Не «дядя Сэм». Впрочем, Вейгерт сразу же сообразил, что такое обращение было бы крайне неудачным.
– Да, – скрипуче бросил Уоткинс и снова умолк. Вейгерт понимал, что это еще одно испытание. Знает ли она?
Она подошла к кровати:
– Рада познакомиться. Каким видом рака вы страдаете?
Хаггерти явно изумился, а Вейгерт был доволен. Прямо и без сантиментов. Сэму это не могло не понравиться.
– Поджелудочной железы. Четвертая степень.
– Прогноз?..
– Неутешительный. Уже скоро. Хотя вы, врачи, никогда ничего не знаете наверняка, так ведь?
– Так. Мы можем лишь руководствоваться статистической вероятностью. Но вы ведь и сами это знаете. Сочувствую.
Отпустившая было тревога вновь вернулась к Вейгерту. Старик и внучатая племянница испытующе смотрели друг на друга. На что Вейгерт надеялся? На более мягкое поведение рядом с больным, на этакую дочернюю заботу, даже на угодливость и попытку получить покровительство? Нет, от этой женщины такого не стоит ждать. По крайней мере сейчас. Конечно, у нее есть основания для настороженности, особенно при том, что ей совершенно не объяснили, зачем она так нужна здесь. На этом настоял Хаггерти.

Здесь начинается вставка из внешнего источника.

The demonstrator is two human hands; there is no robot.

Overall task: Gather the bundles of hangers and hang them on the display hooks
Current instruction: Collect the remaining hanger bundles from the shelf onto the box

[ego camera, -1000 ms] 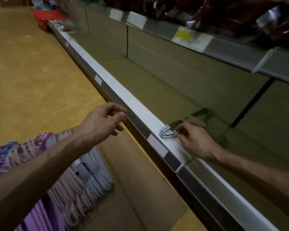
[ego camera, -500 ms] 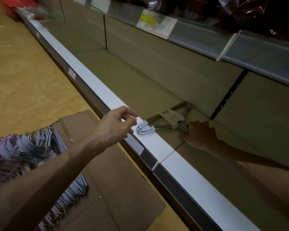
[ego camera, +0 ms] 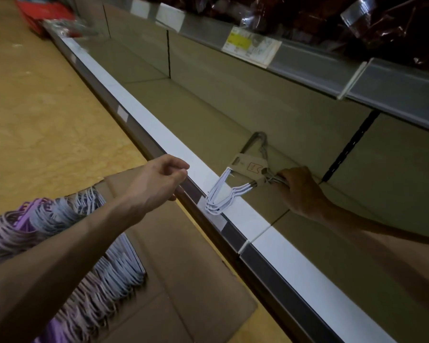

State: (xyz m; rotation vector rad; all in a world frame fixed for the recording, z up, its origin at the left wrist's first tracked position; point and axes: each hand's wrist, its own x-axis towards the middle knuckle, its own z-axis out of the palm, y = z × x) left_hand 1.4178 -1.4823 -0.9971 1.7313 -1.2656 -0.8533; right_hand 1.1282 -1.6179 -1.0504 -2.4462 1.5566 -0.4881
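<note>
Fingers (ego camera: 286,180) of the right hand (ego camera: 300,191) are curled round the shoulder end of a hanger bundle (ego camera: 235,186), gripping it on the lower shelf; fingers (ego camera: 176,170) of the left hand (ego camera: 159,181) are loosely curled and hold nothing, the hand hovering just above the shelf's front edge. Floor (ego camera: 35,107), tan and mottled, fills the left side of the view. Lower shelf (ego camera: 208,115) runs diagonally from upper left to lower right, olive in the shade, with a white front strip (ego camera: 159,129) and a dark price rail below it. Upper shelf rail (ego camera: 394,82) crosses the top right, carrying a yellow-and-white price label (ego camera: 250,45); dark wrapped goods sit above it, too dim to identify. Cardboard box (ego camera: 183,280) lies open on the floor below the left forearm, holding a stock of purple and pale hangers (ego camera: 97,280) packed in rows. The gripped bundle lies flat on the shelf, its white hooks overhanging the front strip, its far shoulder near the back panel, a brown card band (ego camera: 252,165) wrapped round its neck. Red item (ego camera: 42,16) sits at the far end of the aisle, blurred.
</note>
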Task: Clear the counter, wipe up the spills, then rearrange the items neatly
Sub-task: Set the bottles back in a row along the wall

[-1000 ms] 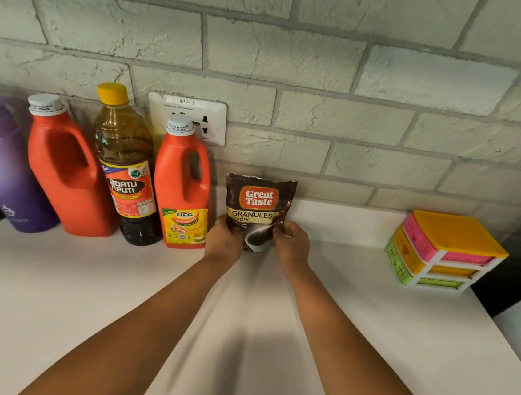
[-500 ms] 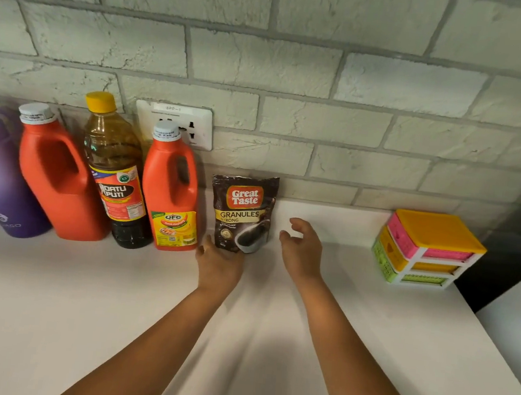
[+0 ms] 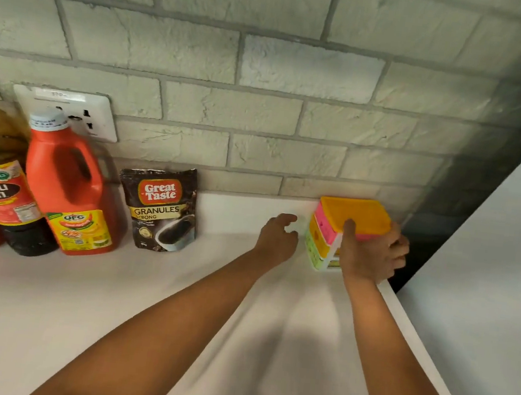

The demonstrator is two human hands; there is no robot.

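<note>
The drawer box (image 3: 351, 219) stands at the surface's (image 3: 112, 310) far right corner by the wall. The right hand (image 3: 372, 254) grips it, fingers curled round its right side, thumb on top. The left hand (image 3: 276, 236), fingers loose and apart, hovers just to its left, holding nothing.

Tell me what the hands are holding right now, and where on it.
The right hand grips the small drawer organizer at its near right corner, thumb on the yellow top. The left hand holds nothing, open just left of it.
</note>
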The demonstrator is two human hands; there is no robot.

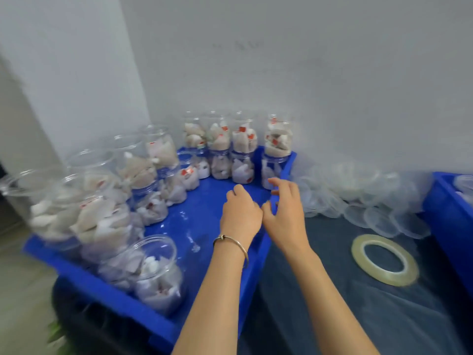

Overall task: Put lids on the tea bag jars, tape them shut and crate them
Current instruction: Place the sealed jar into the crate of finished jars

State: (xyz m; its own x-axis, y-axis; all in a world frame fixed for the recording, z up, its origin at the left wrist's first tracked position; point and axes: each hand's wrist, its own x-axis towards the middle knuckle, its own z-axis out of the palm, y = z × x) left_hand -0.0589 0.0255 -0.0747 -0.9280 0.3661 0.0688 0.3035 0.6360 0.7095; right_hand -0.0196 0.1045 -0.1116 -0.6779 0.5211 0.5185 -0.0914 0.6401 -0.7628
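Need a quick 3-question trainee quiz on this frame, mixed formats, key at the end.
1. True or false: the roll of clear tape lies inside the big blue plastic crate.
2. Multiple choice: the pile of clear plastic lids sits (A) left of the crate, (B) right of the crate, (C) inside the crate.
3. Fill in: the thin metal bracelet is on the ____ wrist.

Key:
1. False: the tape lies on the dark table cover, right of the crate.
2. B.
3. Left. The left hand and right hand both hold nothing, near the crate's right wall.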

– Вы хотите знать, зачем приехали сюда, – утвердительно сказал Уоткинс.
– Да, – ответила она. – Очень хочу.
– Но только после того, как она подпишет обязательство о неразглашении, – вмешался Хаггерти. – Бланк у меня подготовлен, он в зале заседаний службы безопасности. Сэм…
Вдруг Уоткинса скорчило от боли. Кровь отлила от лица. Кэролайн шагнула вплотную к кровати, положила пальцы на запястье и проверила пульс.
– Он получает морфин? Почему здесь нет капельницы? Где его врач?
– Я позову Камиллу, – сказал Хаггерти.
Судорога прошла, оставив Уоткинса без сил.
– Такого… еще… никогда… не… было, – с трудом выдавил он.
Дверь распахнулась, и в комнату влетела медсестра Франклин. Она с ходу приложила медицинскую нашлепку Уоткинсу на предплечье и поднесла ко лбу дистанционный термометр.